= Work task =
Nothing more is wanted than an exact repeat of the data below.

•••••

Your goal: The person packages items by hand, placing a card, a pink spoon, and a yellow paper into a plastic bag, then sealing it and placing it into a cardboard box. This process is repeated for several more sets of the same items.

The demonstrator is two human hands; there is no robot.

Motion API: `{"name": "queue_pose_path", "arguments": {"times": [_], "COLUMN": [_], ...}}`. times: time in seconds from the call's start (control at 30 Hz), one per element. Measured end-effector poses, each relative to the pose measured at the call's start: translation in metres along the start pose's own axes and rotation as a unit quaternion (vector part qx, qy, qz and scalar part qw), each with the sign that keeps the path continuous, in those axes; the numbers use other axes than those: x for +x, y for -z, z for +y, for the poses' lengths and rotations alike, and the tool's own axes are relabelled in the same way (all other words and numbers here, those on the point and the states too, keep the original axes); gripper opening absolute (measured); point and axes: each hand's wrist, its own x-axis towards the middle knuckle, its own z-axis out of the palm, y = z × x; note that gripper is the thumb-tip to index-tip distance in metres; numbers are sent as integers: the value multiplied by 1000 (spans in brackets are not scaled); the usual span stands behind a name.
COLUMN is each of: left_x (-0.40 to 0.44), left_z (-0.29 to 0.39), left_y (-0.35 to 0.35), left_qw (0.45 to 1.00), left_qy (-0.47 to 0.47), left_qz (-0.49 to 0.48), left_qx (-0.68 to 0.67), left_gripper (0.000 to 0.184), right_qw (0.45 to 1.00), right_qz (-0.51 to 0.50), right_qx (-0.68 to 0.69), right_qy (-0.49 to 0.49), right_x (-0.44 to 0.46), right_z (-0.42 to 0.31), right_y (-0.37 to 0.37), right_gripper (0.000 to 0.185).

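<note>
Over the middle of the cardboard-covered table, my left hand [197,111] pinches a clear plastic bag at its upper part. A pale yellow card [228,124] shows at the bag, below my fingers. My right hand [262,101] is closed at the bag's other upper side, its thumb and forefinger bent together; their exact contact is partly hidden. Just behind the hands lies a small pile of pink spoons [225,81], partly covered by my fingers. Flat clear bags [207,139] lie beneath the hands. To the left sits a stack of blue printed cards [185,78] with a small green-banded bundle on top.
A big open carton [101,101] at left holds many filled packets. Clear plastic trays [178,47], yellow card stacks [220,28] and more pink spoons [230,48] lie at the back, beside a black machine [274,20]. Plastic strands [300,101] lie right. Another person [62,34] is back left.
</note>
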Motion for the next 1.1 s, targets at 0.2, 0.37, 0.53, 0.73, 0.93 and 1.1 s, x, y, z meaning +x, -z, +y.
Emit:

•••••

= The completed task =
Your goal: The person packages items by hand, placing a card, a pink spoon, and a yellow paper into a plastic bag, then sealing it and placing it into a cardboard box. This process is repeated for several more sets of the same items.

The demonstrator is two human hands; there is no robot.

Motion API: `{"name": "queue_pose_path", "arguments": {"times": [_], "COLUMN": [_], ...}}`. times: time in seconds from the call's start (control at 30 Hz), one per element. Measured end-effector poses, each relative to the pose measured at the call's start: translation in metres along the start pose's own axes and rotation as a unit quaternion (vector part qx, qy, qz and scalar part qw), each with the sign that keeps the path continuous, in those axes; the numbers use other axes than those: x for +x, y for -z, z for +y, for the poses' lengths and rotations alike, and the tool's own axes are relabelled in the same way (all other words and numbers here, those on the point and the states too, keep the original axes); gripper opening absolute (measured); point and axes: each hand's wrist, its own x-axis towards the middle knuckle, its own z-axis out of the palm, y = z × x; note that gripper is the thumb-tip to index-tip distance in metres; numbers are sent as integers: the value multiplied by 1000 (spans in brackets are not scaled); the usual span stands behind a name.
COLUMN is each of: left_x (-0.40 to 0.44), left_z (-0.29 to 0.39), left_y (-0.35 to 0.35), left_qw (0.45 to 1.00), left_qy (-0.47 to 0.47), left_qz (-0.49 to 0.48), left_qx (-0.68 to 0.67), left_gripper (0.000 to 0.184), right_qw (0.45 to 1.00), right_qz (-0.51 to 0.50), right_qx (-0.68 to 0.69), right_qy (-0.49 to 0.49), right_x (-0.44 to 0.46), right_z (-0.42 to 0.31), right_y (-0.37 to 0.37), right_gripper (0.000 to 0.185).

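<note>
Over the middle of the cardboard-covered table, my left hand [197,111] pinches a clear plastic bag at its upper part. A pale yellow card [228,124] shows at the bag, below my fingers. My right hand [262,101] is closed at the bag's other upper side, its thumb and forefinger bent together; their exact contact is partly hidden. Just behind the hands lies a small pile of pink spoons [225,81], partly covered by my fingers. Flat clear bags [207,139] lie beneath the hands. To the left sits a stack of blue printed cards [185,78] with a small green-banded bundle on top.
A big open carton [101,101] at left holds many filled packets. Clear plastic trays [178,47], yellow card stacks [220,28] and more pink spoons [230,48] lie at the back, beside a black machine [274,20]. Plastic strands [300,101] lie right. Another person [62,34] is back left.
</note>
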Motion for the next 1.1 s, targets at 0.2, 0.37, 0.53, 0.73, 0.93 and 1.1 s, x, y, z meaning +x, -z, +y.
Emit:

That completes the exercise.